:: Task item ::
A full, word-for-word copy of the listing below is needed; leave the images out of it.
--- Data segment Enclosed Below ---
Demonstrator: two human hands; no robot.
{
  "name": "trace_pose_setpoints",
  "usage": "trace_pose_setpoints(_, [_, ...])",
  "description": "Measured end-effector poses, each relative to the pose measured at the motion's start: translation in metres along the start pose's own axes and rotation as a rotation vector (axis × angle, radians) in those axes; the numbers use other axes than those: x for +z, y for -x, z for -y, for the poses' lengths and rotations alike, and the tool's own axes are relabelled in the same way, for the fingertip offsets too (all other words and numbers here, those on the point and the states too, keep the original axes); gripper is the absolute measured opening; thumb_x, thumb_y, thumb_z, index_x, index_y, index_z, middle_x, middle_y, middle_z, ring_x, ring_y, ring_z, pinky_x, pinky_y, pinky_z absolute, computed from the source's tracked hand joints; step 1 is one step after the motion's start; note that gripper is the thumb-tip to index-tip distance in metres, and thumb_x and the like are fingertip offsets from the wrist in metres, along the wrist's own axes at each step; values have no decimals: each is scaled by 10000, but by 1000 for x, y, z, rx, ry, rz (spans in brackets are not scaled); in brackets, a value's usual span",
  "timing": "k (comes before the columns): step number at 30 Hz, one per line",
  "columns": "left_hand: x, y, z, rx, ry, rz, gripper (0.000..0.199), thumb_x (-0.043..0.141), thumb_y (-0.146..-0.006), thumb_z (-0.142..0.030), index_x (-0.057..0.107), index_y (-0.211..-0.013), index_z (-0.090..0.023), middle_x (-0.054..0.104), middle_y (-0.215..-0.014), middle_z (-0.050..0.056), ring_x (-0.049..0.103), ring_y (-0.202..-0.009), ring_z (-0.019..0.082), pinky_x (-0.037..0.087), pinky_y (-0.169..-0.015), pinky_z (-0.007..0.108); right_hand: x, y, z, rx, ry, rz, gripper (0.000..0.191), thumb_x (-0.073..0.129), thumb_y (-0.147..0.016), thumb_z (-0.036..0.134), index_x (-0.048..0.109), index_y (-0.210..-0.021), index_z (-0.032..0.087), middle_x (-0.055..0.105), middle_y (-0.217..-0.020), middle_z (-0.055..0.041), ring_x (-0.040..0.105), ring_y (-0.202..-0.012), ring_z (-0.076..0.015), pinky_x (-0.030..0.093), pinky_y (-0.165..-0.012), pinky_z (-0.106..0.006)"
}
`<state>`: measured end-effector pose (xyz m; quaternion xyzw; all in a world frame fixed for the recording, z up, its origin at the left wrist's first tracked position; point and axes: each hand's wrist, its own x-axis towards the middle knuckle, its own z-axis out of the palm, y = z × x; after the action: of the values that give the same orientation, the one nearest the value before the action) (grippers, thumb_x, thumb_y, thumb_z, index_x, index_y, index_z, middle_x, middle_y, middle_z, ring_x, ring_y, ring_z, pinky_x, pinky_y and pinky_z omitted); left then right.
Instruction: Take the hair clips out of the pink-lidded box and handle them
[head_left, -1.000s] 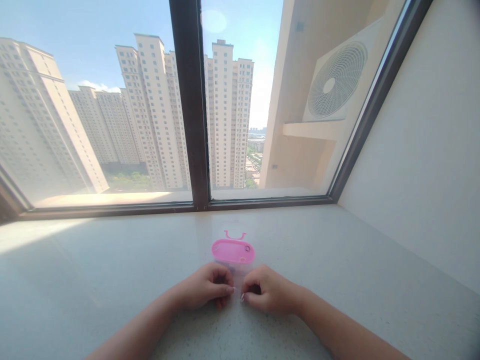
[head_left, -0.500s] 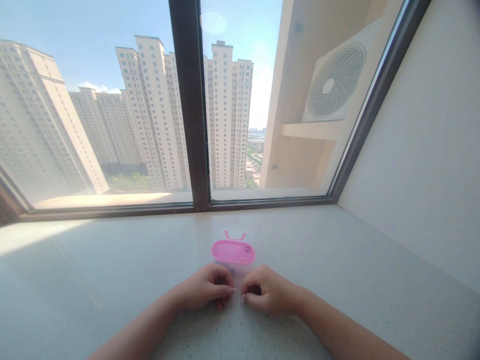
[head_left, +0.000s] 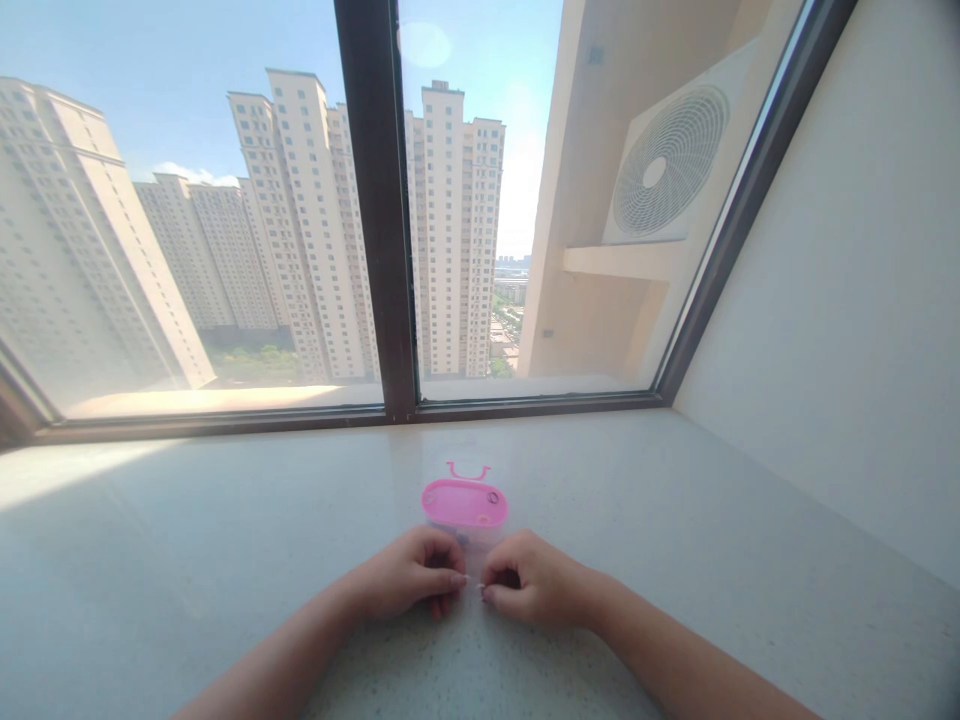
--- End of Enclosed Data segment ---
:: Reply ::
Demonstrator: two human hands; no robot.
{
  "name": "trace_pose_setpoints",
  "usage": "trace_pose_setpoints(_, [_, ...])",
  "description": "Measured end-effector poses, each relative to the pose measured at the motion's start: translation in metres along the start pose's own axes and rotation as a rotation vector (axis × angle, radians) in those axes; the numbers use other axes than those: x for +z, y for -x, z for -y, for the poses' lengths and rotations alike, and the tool's own axes are relabelled in the same way, for the fingertip offsets too (all other words and numbers here, those on the point and the states too, keep the original axes); gripper is the absolute measured opening; thumb_x, thumb_y, thumb_z, index_x, index_y, index_z, middle_x, middle_y, middle_z, ring_x, ring_y, ring_z, pinky_x, pinky_y, pinky_z absolute, computed from the source's tracked hand joints; step 1 is one step after the motion's start; note that gripper is the thumb-tip to index-tip distance in metres, and thumb_x and the like are fingertip offsets from the wrist in metres, along the wrist's own axes at each step; values have no decimals: each is scaled by 10000, but by 1000 for x, y, z, rx, ry, rz (spans in brackets are not scaled); in brackets, a value's usual span",
  "timing": "k (comes before the columns): step number at 30 Hz, one per line",
  "columns": "left_hand: x, y, z, rx, ry, rz, gripper (0.000..0.199), thumb_x (-0.043..0.141), thumb_y (-0.146..-0.006), thumb_z (-0.142..0.030), index_x (-0.057..0.107), index_y (-0.211..-0.013), index_z (-0.090..0.023), middle_x (-0.054..0.104), middle_y (-0.215..-0.014), middle_z (-0.050..0.056), ring_x (-0.049..0.103), ring_y (-0.202..-0.009), ring_z (-0.019..0.082), pinky_x (-0.037..0.087), pinky_y (-0.169..-0.015), pinky_z (-0.007..0.108); right_hand: x, y, z, rx, ry, rz, gripper (0.000..0.191), thumb_x (-0.073..0.129), thumb_y (-0.147..0.016), thumb_z (-0.036..0.134), index_x (-0.048..0.109), index_y (-0.210..-0.021), index_z (-0.032..0.087), middle_x (-0.055..0.105), middle_y (-0.217..-0.020), middle_z (-0.055..0.041), ring_x (-0.040..0.105), ring_y (-0.202..-0.012), ring_z (-0.076..0.015), pinky_x (-0.030..0.093), pinky_y (-0.165..-0.012), pinky_z (-0.106..0.006)"
}
`<state>`: measured end-effector pose (xyz m; quaternion xyzw; all in a world frame fixed for the recording, z up, its origin at the left wrist's first tracked position; point and axes: each hand's wrist, its own x-axis towards the middle knuckle, its own z-axis out of the palm, y = z × x; after the action: of the values that give the same orientation, the one nearest the value before the action) (grippers, thumb_x, thumb_y, thumb_z, index_x, index_y, index_z, middle_x, middle_y, middle_z, ring_x, ring_y, ring_z, pinky_x, pinky_y and pinky_z omitted); left then right.
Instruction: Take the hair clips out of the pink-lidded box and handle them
[head_left, -1.000s] 
[head_left, -0.500s] 
[head_left, +0.000s] 

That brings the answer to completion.